Efektivitas dari pengeluaran yang besar untuk pupuk sudah mendapatkan perhatian lembaga internasional setidaknya Bank Dunia. Pada tahun 2011, Bank Dunia mempublikasikan kertas kerja bertajuk Who is Benefiting from Fertilizer Subsidy in Indonesia.
Dengan menggunakan model ekonometrika yang robust, dan data dari Sensus Pertanian 2003 serta survei antar sensus 2008, studi ini menemukan bahwa banyak subsidi pupuk diterima oleh petani dengan luasan lahan lebih dari yang dipersyaratkan.
Di sisi lain, studi IRRI pada tahun 2016, dikonfirmasi oleh Bank Dunia pada 2020, menunjukkan bahwa dibandingkan beberapa produsen beras di Asia, petani padi Indonesia mengeluarkan biaya paling tinggi, lebih dari dua kali di Vietnam. Namun dari semua komponen pengeluaran, harga pupuk di Indonesia yang relatif rendah dibandingkan negara-negara lain, kecuali India.
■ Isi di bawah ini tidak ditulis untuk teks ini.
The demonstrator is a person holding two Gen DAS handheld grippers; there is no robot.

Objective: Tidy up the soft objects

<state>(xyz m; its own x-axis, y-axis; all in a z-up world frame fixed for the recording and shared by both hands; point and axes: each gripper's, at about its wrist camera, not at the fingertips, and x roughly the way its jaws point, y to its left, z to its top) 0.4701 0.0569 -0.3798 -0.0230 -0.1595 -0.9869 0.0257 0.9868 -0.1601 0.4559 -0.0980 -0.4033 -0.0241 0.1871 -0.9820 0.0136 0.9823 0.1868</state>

Berdasarkan penelusuran Tim Riset CNBC Indonesia terhadap petani di Jawa Tengah, Beberapa survei menunjukkan bahwa sebagian besar masih menjawab bahwa subsidi pupuk tetap diperlukan petani, namun efektivitas penyalurannya memang harus diperbaiki.
Penyaluran subsidi pupuk saat ini masih terkendala. Belum lengkapnya pendataan Rencana Definitif Kebutuhan Kelompok (RDKK), distribusi pupuk bersubsidi ke pihak yang tidak berhak, kurangnya volume penyaluran yang menimbulkan kelangkaan pupuk, pengadaan dan distribusi pupuk.